Tasikmalaya, Fokus9.com
Proyek Revitalisasi Objek Wisata Situ Gede Kota Tasikmalaya Jawa Barat dengan anggaran Rp. 6,3 miliar untuk bangunan baru buat PKL, pedestrian dan jalan baru untuk warga, terlihat setengah matang atau tanggung dan terpusat di satu sisi saja dengan bangunan baru untuk pedagang kaki lima (PKL) dan tempat lesehan

Progres anggaran Rp. 6,3 miliar proyek revitalisasi yang dikerjakan Dinas Sumber Daya Air Provinsi Jawa barat melalui pihak ketiga sudah 100 persen (hasil adendum 24 Desember ke 30 Desember 2022) dan telah memasuki masa pemeliharaan selama 6 bulan (hingga Juni 2023)
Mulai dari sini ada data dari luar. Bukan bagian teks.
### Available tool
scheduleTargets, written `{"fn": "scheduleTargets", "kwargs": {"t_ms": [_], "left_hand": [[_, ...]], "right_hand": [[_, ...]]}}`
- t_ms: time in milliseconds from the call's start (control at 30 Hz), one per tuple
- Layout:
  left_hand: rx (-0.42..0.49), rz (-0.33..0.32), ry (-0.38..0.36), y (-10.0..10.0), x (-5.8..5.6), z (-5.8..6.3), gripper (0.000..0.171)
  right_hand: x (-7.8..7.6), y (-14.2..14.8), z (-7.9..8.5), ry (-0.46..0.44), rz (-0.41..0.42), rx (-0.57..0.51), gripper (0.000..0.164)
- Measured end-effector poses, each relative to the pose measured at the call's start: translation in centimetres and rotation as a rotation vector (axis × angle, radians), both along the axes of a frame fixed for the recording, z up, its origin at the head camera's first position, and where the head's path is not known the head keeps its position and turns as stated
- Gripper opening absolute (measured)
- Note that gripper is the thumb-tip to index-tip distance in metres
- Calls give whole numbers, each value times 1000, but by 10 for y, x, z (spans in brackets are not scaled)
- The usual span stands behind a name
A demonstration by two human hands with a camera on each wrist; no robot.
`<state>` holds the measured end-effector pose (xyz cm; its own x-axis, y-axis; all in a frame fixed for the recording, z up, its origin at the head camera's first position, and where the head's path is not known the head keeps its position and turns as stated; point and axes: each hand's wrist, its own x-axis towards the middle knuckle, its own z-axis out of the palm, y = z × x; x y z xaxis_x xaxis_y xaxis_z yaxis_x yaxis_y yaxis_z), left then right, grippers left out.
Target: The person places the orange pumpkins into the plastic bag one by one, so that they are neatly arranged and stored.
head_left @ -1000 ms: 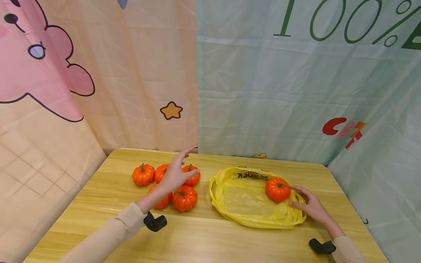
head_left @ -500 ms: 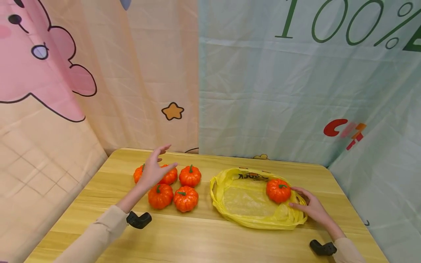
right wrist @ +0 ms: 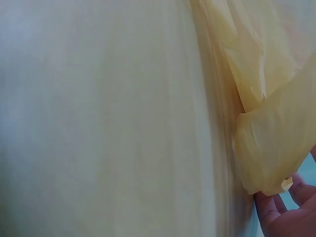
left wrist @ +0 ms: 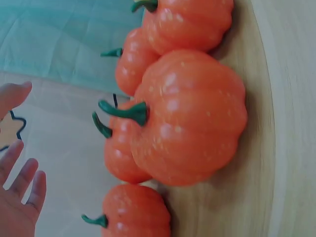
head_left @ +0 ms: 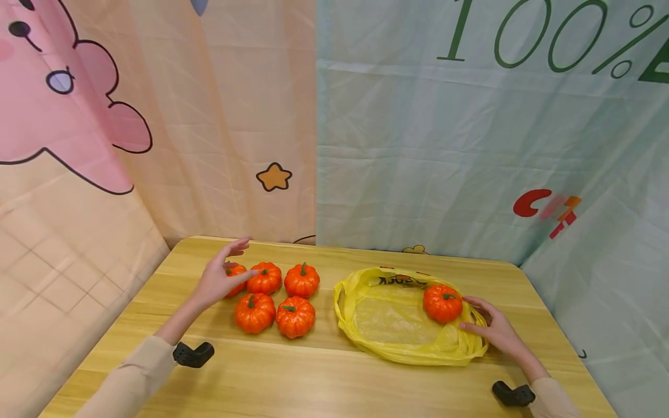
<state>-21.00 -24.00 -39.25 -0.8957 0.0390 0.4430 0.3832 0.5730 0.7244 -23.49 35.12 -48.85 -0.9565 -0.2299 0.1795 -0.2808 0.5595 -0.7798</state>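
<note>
My left hand (head_left: 219, 280) hovers at the leftmost orange toy pumpkin (head_left: 236, 277), thumb and fingers spread with a gap between them. The left wrist view shows the same hand (left wrist: 19, 197) apart from the larger-looking pumpkin (left wrist: 192, 118) in front. Several pumpkins sit close together on the table, including a front one (head_left: 254, 313) and another beside it (head_left: 295, 317). To the right lies a yellow plastic bag (head_left: 387, 348), mouth spread wide, with a pumpkin (head_left: 442, 303) inside its right end. My right hand (head_left: 499, 330) touches that end, thumb and fingers apart; its fingertips are partly hidden by plastic.
The wooden table (head_left: 334, 383) ends at a printed curtain (head_left: 418, 174) behind. Black wrist devices sit below the left hand (head_left: 193, 354) and the right hand (head_left: 513, 394).
My left hand has moved left and lower, from over the middle of the pumpkin group to the leftmost pumpkin. The right hand and the bag have stayed in place.
</note>
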Motion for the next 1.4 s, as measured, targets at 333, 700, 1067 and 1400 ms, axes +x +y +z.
{"fn": "scheduleTargets", "kwargs": {"t_ms": [333,700,1067,1400], "left_hand": [[24,140,0,-34,-11,-34,62],[60,188,-142,-53,-8,-52,66],[80,176,-267,-64,-8,-62,75],[76,148,-372,-70,-14,-70,81]], "right_hand": [[0,1,-3,-8,0,-18,60],[2,2,-4,-9,-11,-26,58],[2,0,-1,-24,-26,1,60],[2,1,-4,-1,-17,-16,59]]}}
“Ini baru 16 persen dan tahun depan (2024) ada penyempurnaan lagi termasuk penambahan bangunan halaman belakang bangunan utama. Aturannya lokasi ini harus ditutup dahulu, tapi masyarakat tidak bisa begitu,” kata Kepala Dinas pemuda dan Olahraga Budaya dan Pariwisata Kota Tasikmalaya Deddy Mulyana usai rapat kerja dengan PPK dan UPTD Ciwulan Cilaki di Situ Gede, jumat (17/11/2023)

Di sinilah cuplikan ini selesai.